__The task__: The records below hold a stretch from the line with "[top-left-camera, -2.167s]" through the line with "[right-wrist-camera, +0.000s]"; return exactly those lines, ends included, and nothing more.
(Data for processing)
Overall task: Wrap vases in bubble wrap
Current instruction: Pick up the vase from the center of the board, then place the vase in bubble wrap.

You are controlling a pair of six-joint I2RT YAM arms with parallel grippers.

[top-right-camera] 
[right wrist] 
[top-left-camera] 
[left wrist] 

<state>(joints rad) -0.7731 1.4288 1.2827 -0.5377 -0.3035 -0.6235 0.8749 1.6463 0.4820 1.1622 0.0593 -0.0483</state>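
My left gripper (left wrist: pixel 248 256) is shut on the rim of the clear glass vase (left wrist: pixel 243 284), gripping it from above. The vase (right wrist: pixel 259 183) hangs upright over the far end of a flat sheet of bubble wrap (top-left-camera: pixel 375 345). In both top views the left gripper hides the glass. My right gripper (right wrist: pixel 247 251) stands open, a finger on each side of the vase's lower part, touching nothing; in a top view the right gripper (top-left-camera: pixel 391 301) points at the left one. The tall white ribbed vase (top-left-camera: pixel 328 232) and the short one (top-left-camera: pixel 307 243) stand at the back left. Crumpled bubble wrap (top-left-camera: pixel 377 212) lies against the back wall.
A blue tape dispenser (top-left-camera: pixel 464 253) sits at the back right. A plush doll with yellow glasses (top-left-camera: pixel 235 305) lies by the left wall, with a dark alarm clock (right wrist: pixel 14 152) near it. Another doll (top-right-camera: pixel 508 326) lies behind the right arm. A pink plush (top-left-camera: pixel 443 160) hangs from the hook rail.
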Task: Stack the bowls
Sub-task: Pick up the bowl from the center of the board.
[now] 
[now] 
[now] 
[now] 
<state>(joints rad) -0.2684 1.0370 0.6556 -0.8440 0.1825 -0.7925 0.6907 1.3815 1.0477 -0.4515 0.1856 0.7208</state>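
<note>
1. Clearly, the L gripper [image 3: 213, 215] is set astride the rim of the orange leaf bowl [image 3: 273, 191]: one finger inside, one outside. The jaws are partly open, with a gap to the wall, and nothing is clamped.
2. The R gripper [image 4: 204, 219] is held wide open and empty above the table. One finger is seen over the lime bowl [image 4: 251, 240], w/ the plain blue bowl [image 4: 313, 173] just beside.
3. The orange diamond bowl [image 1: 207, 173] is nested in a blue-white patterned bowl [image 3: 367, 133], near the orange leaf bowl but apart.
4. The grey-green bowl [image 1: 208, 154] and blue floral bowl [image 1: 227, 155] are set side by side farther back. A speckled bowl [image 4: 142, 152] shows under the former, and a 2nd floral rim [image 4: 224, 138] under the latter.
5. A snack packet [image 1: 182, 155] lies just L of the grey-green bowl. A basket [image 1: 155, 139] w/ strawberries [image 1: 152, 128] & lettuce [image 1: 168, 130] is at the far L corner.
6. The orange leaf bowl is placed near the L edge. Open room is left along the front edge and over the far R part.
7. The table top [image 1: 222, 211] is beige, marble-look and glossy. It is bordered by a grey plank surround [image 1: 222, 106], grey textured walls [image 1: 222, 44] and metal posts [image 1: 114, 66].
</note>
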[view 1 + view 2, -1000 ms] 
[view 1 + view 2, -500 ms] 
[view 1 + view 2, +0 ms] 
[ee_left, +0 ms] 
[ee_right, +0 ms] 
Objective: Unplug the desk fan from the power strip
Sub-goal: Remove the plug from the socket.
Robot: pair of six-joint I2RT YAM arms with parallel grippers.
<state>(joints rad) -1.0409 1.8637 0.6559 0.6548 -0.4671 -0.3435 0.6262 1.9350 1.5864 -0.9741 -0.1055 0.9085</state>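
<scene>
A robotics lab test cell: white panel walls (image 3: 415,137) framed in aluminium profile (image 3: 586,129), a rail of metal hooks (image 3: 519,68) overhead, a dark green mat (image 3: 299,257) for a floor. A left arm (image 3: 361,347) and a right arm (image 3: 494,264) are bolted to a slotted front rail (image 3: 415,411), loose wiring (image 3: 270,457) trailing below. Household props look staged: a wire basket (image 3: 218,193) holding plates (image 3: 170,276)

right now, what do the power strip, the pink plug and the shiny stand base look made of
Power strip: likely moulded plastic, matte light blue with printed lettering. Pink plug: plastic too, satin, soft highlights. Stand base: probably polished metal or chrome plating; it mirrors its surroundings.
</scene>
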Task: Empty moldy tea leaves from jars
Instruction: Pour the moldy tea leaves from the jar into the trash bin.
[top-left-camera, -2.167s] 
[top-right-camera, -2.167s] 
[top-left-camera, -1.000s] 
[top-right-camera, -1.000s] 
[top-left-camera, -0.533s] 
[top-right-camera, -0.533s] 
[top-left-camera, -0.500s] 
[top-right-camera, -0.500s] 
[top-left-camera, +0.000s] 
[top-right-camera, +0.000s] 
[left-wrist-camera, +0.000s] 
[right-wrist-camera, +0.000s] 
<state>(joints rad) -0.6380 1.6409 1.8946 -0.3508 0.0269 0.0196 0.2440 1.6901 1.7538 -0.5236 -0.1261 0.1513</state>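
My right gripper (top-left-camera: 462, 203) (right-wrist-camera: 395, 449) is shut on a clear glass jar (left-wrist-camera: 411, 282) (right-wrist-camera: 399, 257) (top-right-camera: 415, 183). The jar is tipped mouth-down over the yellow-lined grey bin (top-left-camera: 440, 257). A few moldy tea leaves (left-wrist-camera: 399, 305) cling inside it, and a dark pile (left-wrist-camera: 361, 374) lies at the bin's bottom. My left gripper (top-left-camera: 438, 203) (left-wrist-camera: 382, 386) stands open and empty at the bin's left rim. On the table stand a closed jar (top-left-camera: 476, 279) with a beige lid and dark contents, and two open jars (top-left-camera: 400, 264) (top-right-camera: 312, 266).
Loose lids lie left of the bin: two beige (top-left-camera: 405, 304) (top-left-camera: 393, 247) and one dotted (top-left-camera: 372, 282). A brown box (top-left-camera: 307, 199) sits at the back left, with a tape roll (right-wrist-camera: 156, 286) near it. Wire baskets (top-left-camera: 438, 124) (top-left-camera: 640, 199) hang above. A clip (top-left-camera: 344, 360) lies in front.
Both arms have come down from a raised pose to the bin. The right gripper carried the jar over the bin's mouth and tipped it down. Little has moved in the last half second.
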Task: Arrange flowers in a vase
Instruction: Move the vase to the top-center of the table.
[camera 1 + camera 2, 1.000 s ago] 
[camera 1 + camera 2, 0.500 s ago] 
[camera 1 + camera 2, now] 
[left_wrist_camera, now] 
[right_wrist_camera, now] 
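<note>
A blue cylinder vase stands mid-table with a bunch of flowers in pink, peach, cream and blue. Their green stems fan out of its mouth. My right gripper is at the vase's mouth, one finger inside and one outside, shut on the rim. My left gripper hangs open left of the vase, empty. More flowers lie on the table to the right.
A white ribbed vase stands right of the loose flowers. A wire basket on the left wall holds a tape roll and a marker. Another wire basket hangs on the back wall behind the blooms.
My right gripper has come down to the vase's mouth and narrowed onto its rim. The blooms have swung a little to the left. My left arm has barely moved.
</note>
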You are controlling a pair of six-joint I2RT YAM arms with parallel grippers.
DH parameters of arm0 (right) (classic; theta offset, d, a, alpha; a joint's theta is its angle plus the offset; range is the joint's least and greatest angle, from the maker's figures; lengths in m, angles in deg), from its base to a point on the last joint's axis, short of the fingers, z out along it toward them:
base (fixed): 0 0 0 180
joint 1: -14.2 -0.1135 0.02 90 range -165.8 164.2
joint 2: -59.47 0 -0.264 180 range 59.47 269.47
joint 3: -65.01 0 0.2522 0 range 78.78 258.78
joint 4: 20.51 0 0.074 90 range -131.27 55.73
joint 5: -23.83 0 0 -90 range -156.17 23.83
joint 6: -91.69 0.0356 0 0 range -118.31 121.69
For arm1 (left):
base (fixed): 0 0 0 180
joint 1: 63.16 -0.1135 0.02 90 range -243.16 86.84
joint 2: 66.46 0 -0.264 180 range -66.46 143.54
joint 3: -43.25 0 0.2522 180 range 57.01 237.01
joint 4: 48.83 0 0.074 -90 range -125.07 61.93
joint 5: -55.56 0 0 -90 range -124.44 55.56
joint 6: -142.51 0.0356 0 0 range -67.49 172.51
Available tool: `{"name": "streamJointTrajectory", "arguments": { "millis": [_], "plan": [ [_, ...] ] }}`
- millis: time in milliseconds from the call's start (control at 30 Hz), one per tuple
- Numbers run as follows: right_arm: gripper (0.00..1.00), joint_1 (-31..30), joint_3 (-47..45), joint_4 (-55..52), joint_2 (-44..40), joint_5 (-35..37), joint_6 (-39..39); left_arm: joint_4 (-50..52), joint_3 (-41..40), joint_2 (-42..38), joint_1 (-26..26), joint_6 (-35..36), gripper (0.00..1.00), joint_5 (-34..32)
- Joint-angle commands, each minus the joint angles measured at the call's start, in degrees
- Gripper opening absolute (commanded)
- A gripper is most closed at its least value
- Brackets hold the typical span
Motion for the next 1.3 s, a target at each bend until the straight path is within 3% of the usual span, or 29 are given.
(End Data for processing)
__Exercise answer__:
[top-left-camera, -2.167s] 
[top-right-camera, -2.167s] 
[top-left-camera, -1.000s] 
[top-right-camera, -1.000s] 
[top-left-camera, -0.533s] 
[top-right-camera, -0.533s] 
[top-left-camera, -0.500s] 
[top-right-camera, -0.500s] 
[top-left-camera, +0.000s] 
[top-right-camera, +0.000s] 
[left-wrist-camera, +0.000s] 
[right-wrist-camera, +0.000s] 

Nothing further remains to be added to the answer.